Multimodal embeddings
Models like CLIP (Contrastive Language–Image Pre-training) map images and text into the same vector space— enabling “find products like this photo” or “search diagrams with a sentence.”
CLIP trains on image–caption pairs: matching pairs are pulled together, mismatches pushed apart. At inference, encode an image through the vision tower and text through the text tower; cosine similarity measures cross-modal relevance. OpenAI’s clip-vit-base-patch32 (via API or local) and open models (OpenCLIP, SigLIP) follow the same pattern.
When to use multimodal vs text-only
| Scenario | Text-only embedding | Multimodal (CLIP-class) |
|---|---|---|
| PDFs with extracted text | ✓ Preferred—cheaper, better for long prose | Only if OCR fails or layout matters |
| E-commerce visual search | Weak—captions lose detail | ✓ Image query → product catalog |
| Medical imaging + reports | Reports only | ✓ Joint search when images lack text |
| Meme / screenshot moderation | Misses visual toxicity | ✓ Text in image + pixels together |
Text-only embeddings (OpenAI, Cohere, bge) win on pure RAG over documentation—lower cost, longer context, better lexical-semantic blend with BM25. Multimodal wins when the query or asset is inherently visual or when alt-text is missing/untrustworthy.
Pinterest’s visual search pipeline embeds pins and camera-roll crops in a shared space; Google Lens combines OCR + visual embeddings.
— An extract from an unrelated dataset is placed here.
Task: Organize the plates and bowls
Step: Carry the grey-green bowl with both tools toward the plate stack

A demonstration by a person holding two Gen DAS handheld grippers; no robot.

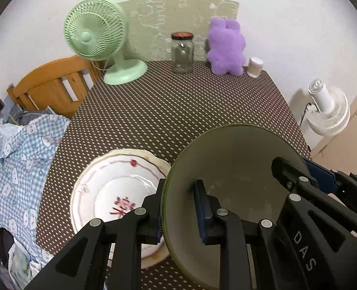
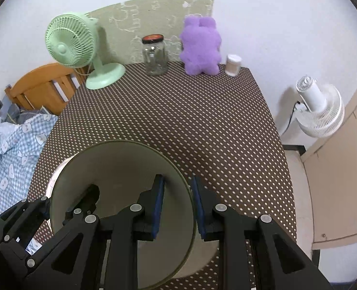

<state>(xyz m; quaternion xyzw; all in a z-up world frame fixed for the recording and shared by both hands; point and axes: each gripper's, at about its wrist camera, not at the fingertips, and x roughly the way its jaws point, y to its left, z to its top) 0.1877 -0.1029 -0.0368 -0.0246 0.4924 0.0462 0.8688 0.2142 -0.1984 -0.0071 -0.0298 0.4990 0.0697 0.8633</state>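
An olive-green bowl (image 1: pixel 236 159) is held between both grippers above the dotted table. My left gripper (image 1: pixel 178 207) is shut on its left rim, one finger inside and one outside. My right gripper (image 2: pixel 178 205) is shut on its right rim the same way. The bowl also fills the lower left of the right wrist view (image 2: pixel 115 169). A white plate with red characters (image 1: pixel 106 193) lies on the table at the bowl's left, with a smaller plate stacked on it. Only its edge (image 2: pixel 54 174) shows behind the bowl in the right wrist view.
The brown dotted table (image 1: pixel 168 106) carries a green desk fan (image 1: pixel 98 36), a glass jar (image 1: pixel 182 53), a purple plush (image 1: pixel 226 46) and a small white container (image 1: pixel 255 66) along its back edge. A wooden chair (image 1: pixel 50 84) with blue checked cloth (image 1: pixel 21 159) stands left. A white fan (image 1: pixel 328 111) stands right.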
Most internal doc RAG stacks stay text-only and use vision models only on the OCR/extraction step—not for final retrieval vectors.
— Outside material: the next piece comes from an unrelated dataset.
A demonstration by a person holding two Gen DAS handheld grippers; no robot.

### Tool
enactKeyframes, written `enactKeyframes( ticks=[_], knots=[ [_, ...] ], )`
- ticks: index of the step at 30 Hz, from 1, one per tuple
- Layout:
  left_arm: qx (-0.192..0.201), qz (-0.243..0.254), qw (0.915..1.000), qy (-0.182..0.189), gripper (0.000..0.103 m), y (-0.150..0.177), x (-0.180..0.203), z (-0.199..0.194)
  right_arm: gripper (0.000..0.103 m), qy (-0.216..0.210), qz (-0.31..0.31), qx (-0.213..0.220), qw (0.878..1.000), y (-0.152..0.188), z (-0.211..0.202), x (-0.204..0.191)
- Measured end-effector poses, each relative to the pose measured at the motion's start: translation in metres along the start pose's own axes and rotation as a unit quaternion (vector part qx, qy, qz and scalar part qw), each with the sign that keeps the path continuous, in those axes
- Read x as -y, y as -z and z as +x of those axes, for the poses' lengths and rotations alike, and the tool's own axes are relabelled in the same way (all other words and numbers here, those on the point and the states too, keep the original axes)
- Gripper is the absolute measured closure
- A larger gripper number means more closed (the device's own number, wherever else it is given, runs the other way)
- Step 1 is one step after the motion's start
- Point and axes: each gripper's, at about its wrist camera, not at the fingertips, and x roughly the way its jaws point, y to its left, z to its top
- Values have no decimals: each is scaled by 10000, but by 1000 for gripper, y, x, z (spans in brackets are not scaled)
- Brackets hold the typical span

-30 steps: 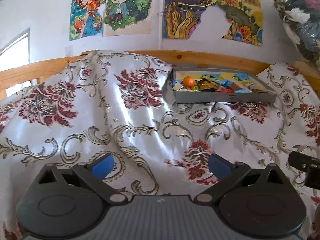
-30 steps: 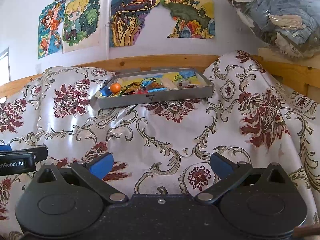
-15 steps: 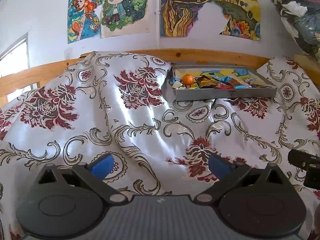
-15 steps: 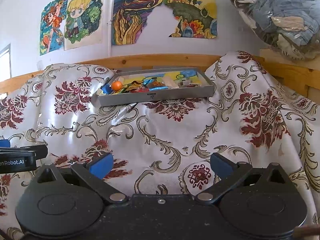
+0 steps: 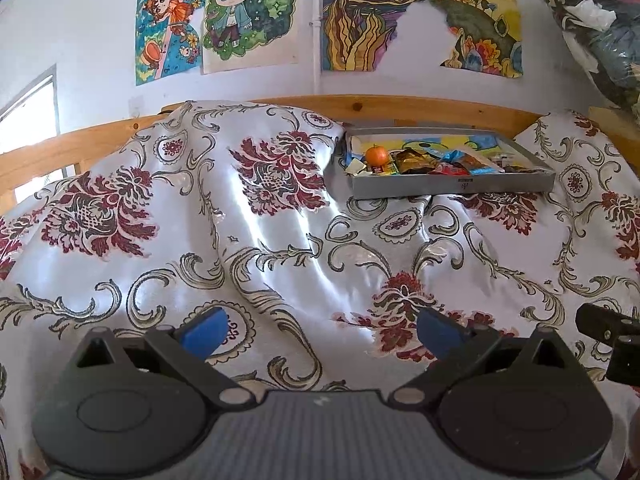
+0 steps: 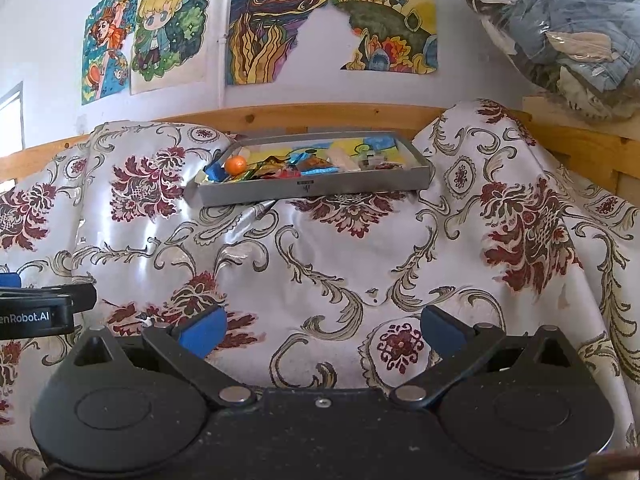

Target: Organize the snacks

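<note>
**Grey tray of snacks waits at the far end**

Grey and shallow, the tray [image 5: 452,187] sits at the far end of the floral cloth [image 5: 280,248], against the wooden rail [image 6: 320,114]. We see an orange fruit [image 5: 376,155] at its left end, with wrapped snacks [image 5: 448,164] piled beside it toward the right. Our left gripper [image 5: 322,330] hovers low over the cloth with its blue pads spread wide and nothing between them. Our right gripper [image 6: 320,328] does the same, jaws apart and empty, well short of the tray. Each tool shows at the edge of the other's view. Coloured drawings [image 6: 256,28] hang on the wall above, and a bag of clothes [image 6: 568,36] sits at upper right.
</note>
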Motion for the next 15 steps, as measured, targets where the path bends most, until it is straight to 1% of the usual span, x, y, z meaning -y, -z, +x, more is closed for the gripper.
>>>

CLIP vectors are not interchangeable with text-embedding-3-small—different dimension, training objective, and space. Hybrid products often maintain two indexes (text + image) and fuse scores at query time.
What this looks like in production
Semantic search in prod is an indexing pipeline plus a query path—not a notebook calling embeddings.create once. Plan for model upgrades, backfills, and measurable recall.
Indexing pipeline
- Ingest — webhook, S3, CMS sync; dedupe by content hash.
- Chunk — split on headings/tokens (400–800 tokens with overlap); attach metadata (source, ACL, updated_at).
- Embed batch job — queue workers; batch 64–256 texts per API call; rate-limit aware; write to vector store + object storage backup.
- Index build — HNSW after bulk load (pgvector: create index CONCURRENTLY); verify recall on golden queries.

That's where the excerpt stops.